Но как-то раз в воскресенье она, вдруг оказавшись подле Восточного вокзала, вдруг вспомнила об этом городке и решила, что это неплохой случай занять свой выходной день.
Городок ей, как ни странно, понравился, хотя ехала она туда, заранее сложив губы в скептическую улыбку. Но уж очень приятно там было! Домики под черепицей, ремесленные мастерские с сувенирными лавочками, пекарни, маленькие забавные музеи: «Музей штруделя», «Музей подтяжек». Фотоателье, где дамам для съемки выдают шляпку, а господам – цилиндр. Бесконечные ресторанчики и кафе. По мощеным улочкам ездят старинные экипажи: можно прокатиться по маршруту «церковь – рынок – ратуша – старая аптека». На углу стоит полицейский в имперской форме, с саблей на боку. В толпе нет-нет да и мелькнет трубочист в черном котелке, с узкой лопатой и гирькой; разносчик с большими корзинами, полными разноцветных пакетов; дворник в белом фартуке, с медной бляхой на груди и метлой в руке – всё как в старину. Вернее, как в книжках про старину.
Городок стоял на холмах, порой довольно крутых.
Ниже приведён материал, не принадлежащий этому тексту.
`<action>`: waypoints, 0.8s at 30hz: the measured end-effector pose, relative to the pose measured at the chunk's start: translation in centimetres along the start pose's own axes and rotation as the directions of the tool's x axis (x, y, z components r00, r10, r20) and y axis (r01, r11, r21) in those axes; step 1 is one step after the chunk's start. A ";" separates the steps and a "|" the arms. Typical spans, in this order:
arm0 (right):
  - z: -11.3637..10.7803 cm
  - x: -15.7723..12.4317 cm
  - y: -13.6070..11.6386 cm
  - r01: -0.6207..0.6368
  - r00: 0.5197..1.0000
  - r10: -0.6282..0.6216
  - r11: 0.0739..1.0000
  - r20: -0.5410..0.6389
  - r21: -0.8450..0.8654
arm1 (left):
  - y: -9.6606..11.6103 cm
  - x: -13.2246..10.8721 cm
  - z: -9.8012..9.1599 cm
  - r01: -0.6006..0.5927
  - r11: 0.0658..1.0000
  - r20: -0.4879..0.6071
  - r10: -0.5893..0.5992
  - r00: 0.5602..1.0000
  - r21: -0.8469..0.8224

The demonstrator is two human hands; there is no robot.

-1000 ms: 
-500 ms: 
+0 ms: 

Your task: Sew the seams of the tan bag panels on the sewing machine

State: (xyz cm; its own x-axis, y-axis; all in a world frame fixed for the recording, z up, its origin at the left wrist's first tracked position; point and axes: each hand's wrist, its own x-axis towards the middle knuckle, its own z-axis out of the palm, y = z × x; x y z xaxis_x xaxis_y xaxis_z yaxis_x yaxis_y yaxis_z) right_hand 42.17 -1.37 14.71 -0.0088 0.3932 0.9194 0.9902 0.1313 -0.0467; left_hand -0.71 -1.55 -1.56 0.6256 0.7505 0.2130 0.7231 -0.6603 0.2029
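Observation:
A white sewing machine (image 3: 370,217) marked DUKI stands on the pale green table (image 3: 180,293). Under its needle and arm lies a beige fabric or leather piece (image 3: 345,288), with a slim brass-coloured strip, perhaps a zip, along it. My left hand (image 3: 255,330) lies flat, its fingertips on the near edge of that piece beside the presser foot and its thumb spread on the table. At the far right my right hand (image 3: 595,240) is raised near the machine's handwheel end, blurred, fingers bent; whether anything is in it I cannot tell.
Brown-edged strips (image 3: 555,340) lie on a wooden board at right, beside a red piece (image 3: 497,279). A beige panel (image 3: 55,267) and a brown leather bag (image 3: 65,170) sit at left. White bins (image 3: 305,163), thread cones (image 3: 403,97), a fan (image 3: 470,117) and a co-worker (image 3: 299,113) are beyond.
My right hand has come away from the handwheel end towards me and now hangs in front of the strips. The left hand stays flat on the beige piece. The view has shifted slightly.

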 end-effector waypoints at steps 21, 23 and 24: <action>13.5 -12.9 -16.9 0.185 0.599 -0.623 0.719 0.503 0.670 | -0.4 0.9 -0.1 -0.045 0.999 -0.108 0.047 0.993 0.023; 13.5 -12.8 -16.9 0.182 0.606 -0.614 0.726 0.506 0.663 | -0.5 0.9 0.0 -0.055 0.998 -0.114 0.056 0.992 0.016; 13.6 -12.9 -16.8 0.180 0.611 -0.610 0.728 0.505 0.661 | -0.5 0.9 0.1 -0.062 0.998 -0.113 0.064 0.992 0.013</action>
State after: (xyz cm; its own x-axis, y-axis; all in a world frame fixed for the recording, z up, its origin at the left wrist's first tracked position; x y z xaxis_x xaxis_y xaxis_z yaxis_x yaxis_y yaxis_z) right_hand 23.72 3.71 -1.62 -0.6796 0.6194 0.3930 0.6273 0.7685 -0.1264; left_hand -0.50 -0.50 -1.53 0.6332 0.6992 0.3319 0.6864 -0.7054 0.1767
Некоторые переулки были в виде каменных лестниц. Эстер немножко устала, то карабкаясь вверх, то осторожно спускаясь вниз по круглым булыжникам. Она зашла в ресторан, съела гуляш из крохотного эмалированного ведерка, на десерт взяла рогалик, выпила чаю из растрескавшейся глиняной чашки, выкурила сигарету уже на улице, сидя на скамье под платаном, а потом поднялась на Замковую гору.
И вот тут, в одном из домов, которые уступами поднимались по соседнему холму, образуя как будто нарост налепившихся друг на друга каменных человеческих гнезд, Эстер увидела окно.
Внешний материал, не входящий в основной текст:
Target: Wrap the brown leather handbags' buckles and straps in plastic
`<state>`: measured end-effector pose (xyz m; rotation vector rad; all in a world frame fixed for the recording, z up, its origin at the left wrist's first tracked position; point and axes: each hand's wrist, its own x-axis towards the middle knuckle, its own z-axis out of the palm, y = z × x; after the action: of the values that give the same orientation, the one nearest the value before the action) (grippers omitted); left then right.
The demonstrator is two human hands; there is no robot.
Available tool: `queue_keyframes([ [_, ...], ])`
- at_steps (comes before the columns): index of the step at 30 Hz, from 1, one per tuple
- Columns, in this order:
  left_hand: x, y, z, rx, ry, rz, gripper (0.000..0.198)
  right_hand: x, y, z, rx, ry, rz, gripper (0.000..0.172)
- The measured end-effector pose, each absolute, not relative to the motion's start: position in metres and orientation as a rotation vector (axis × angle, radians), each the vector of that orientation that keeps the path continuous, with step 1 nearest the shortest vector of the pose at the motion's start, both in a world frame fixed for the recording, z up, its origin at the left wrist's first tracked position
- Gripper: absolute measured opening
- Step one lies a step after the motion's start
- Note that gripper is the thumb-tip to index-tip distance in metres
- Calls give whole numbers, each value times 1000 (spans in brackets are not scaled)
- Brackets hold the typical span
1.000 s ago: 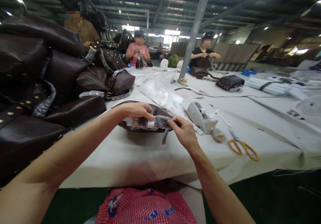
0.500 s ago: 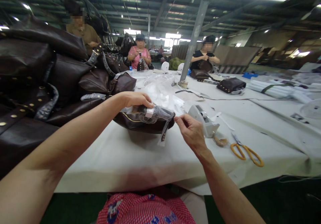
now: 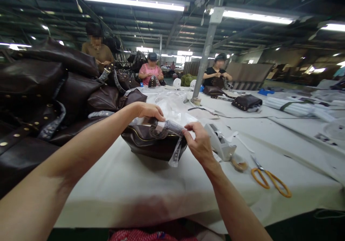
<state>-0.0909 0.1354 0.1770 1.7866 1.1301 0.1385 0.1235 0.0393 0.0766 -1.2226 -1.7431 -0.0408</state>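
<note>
Over the near bag [image 3: 151, 146], left hand [image 3: 150, 110] and right hand [image 3: 198, 140] have fingers clamped on a wrapped strap [image 3: 174, 127], likely light, slippery, best pinched by its ends.

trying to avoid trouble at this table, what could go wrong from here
The plastic-wrapped strap between the hands might uncoil if the grip slackens. Its loose plastic end, hanging down the front of the dark bag, could snag. The tape dispenser stands just beside one of the hands and might get bumped.
</note>
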Motion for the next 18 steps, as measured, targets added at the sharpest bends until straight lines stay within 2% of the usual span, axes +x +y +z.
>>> queue_keyframes([
  [3, -83, 140, 179, 1813, 1134, 151, 17, 113, 46, 90, -1105, -2074, -380, 58],
  [4, -79, 142, 180, 1819, 1135, 153, 13, 107, 50, 94, -1100, -2189, -429, 62],
  [7, -70, 147, 183, 1883, 1161, 181, 8, 93, 71, 99, -1288, -2321, -301, 55],
  [11, -83, 157, 189, 2203, 1224, 527, 24, 105, 117, 93, -1500, -2093, 45, 33],
  [15, -125, 162, 183, 2339, 1281, 847, 40, 144, 160, 93, -1513, -1861, 86, 24],
  [18, -161, 155, 165, 2249, 1300, 818, 47, 192, 173, 108, -1495, -1619, 74, 21],
])
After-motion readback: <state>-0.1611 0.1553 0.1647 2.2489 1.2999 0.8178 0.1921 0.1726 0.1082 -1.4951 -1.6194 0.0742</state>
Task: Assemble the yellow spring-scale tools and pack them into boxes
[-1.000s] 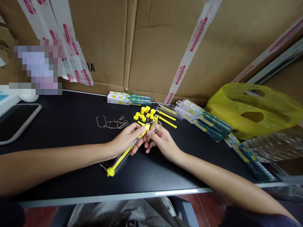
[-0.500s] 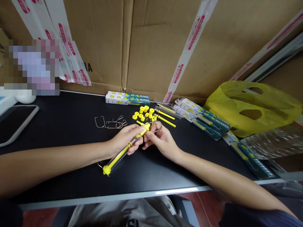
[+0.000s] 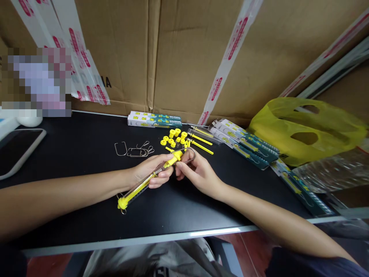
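My left hand (image 3: pixel 154 169) is closed around a spring scale (image 3: pixel 141 187), a clear tube with a yellow scale inside and yellow end caps. It slants from lower left up to the right, its lower cap clear of my hand, with a small wire hook at that end. At the upper yellow cap, my right hand (image 3: pixel 197 169) pinches a bent metal wire hook (image 3: pixel 193 153), which curves over the fingers. Exactly how the hook's end meets the cap is hard to make out. Just beyond the hands lie several yellow caps (image 3: pixel 172 133) and small springs (image 3: pixel 178 145).
Several loose wire hooks (image 3: pixel 140 152) lie left of the caps, and yellow rods (image 3: pixel 201 147) to the right. Printed boxes (image 3: pixel 154 120) stand at the back, with more boxes (image 3: pixel 245 144) on the right near a yellow plastic bag (image 3: pixel 305 130). A phone (image 3: pixel 20 150) rests at far left.
The spring scale's lower end has swung left and slightly up, and it lies flatter in my left hand. My right hand stays at the hook with little movement.
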Action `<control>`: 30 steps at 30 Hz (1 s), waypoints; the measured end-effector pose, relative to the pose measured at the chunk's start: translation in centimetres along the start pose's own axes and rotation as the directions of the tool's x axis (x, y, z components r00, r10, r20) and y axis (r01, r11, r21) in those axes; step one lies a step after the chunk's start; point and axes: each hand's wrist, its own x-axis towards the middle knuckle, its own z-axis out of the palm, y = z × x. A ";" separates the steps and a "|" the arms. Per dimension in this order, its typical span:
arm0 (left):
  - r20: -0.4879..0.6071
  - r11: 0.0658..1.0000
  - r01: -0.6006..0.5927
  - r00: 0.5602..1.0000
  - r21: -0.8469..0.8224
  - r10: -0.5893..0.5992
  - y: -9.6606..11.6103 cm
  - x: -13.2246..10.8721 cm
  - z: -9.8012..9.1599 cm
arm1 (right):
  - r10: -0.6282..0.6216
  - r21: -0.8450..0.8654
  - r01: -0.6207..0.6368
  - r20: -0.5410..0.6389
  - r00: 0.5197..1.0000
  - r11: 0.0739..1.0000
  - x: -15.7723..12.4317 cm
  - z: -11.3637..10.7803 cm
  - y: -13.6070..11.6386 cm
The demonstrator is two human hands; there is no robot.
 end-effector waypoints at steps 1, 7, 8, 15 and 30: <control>0.013 1.000 0.015 1.000 -0.006 -0.015 0.1 0.0 0.0 | -0.003 -0.015 0.003 0.011 1.000 1.000 0.0 -0.1 0.0; 0.062 0.997 0.077 0.995 -0.018 -0.075 0.2 0.0 -0.2 | 0.000 -0.032 0.001 0.046 0.999 0.999 0.0 -0.4 -0.1; 0.071 0.996 0.086 0.994 -0.016 -0.085 0.2 0.0 -0.3 | 0.004 -0.022 -0.003 0.045 0.999 1.000 0.0 -0.4 -0.1; 0.091 0.979 0.202 0.975 0.001 -0.202 0.5 0.2 -0.4 | 0.046 0.114 -0.052 0.053 0.998 0.992 0.1 -0.5 -0.3; 0.031 0.991 -0.094 0.995 0.096 0.092 -0.6 -0.6 1.1 | 0.112 0.252 -0.129 0.081 0.990 0.959 0.9 -2.6 -0.5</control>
Занавески отдернуты. Стол. Лампа. На столе – пишущая машинка. А за столом сидит мужчина, седой и лохматый. Лет пятидесяти или даже постарше. Он курит трубку – тогда еще не боролись с курением так, как теперь, – он подносит спичку к погасшей трубке, он раскуривает ее – и Эстер кажется, что она видит огонек под сизым пеплом, – он окутывается дымом, он трет себе лоб и печатает на машинке. То медленно, едва подбирая даже не слова, а буквы, то быстро, вдохновенно, едва справляясь с потоком фраз, которые как будто вырываются у него из-под пальцев.
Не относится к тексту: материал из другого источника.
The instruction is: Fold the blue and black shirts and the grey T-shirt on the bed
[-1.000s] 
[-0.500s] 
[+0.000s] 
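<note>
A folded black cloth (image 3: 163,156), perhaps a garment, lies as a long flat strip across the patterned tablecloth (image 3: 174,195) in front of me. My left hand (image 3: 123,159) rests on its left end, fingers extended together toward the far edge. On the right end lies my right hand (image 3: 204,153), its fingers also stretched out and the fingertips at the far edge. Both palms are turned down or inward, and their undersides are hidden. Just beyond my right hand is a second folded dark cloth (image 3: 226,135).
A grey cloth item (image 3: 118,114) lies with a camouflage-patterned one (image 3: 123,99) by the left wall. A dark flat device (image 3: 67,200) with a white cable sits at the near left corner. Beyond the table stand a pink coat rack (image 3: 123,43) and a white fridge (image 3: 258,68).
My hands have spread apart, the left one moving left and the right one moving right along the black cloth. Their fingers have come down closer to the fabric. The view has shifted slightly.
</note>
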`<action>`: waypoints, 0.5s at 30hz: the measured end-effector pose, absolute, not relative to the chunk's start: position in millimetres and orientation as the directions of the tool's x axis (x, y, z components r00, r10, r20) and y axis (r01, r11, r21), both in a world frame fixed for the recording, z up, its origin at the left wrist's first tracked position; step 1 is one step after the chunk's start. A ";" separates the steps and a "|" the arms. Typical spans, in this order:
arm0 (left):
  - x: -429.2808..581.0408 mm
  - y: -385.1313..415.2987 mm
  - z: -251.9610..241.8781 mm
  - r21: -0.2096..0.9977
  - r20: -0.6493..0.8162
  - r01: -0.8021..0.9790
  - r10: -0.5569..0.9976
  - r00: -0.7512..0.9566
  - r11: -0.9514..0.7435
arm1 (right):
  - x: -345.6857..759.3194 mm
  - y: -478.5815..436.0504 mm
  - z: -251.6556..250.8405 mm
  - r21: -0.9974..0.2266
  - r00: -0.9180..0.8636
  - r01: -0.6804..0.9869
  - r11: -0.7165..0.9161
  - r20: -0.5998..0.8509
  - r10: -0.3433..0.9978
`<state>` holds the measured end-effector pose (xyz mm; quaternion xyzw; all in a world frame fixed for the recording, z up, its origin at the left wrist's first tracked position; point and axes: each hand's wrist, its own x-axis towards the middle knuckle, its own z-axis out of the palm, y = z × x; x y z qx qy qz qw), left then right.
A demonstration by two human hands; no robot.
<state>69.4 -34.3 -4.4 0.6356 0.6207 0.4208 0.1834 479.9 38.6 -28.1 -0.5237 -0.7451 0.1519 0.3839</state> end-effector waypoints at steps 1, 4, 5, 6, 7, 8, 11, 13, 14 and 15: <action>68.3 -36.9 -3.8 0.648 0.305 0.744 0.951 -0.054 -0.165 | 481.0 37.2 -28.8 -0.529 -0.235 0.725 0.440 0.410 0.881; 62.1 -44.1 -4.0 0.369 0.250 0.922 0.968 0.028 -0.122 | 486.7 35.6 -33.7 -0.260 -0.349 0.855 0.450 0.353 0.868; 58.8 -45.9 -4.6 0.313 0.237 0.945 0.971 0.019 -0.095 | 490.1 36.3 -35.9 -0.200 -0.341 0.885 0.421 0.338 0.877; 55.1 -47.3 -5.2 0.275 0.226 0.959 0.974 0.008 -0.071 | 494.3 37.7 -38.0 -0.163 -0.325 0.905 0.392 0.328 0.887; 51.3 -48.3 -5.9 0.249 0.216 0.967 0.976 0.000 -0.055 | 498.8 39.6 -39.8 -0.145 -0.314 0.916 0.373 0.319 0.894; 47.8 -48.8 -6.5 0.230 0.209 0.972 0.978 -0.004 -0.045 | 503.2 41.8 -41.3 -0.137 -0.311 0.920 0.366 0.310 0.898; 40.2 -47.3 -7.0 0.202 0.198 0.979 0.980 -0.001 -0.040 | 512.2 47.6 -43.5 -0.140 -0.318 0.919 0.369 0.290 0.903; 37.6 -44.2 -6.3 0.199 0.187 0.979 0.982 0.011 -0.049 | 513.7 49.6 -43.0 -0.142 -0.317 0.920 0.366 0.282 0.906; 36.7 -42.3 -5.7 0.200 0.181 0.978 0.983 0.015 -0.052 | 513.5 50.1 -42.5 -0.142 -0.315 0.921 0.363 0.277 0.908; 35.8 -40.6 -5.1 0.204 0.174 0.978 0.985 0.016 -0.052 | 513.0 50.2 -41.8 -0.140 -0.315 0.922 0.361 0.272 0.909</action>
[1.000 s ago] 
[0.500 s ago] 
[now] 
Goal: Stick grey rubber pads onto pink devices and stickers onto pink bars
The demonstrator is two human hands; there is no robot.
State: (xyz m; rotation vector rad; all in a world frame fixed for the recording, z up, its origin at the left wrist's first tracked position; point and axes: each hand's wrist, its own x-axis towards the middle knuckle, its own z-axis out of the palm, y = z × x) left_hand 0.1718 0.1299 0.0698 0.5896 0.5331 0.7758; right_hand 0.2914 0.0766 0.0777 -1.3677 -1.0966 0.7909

Несомненно, это был писатель. Ну в крайнем случае, журналист. Эстер училась в Милане и видела там памятник знаменитому журналисту Монтанелли. Он сидел с пишущей машинкой на коленях, тоже очень сосредоточенный и умный.
Но этот, наверное, был все-таки не журналист. Уж очень пышная у него была шевелюра, уж очень красивая трубка, и уж очень по-писательски он откидывал голову и прикрывал глаза. Печатал на своей старинной машинке, как пианист играет на рояле.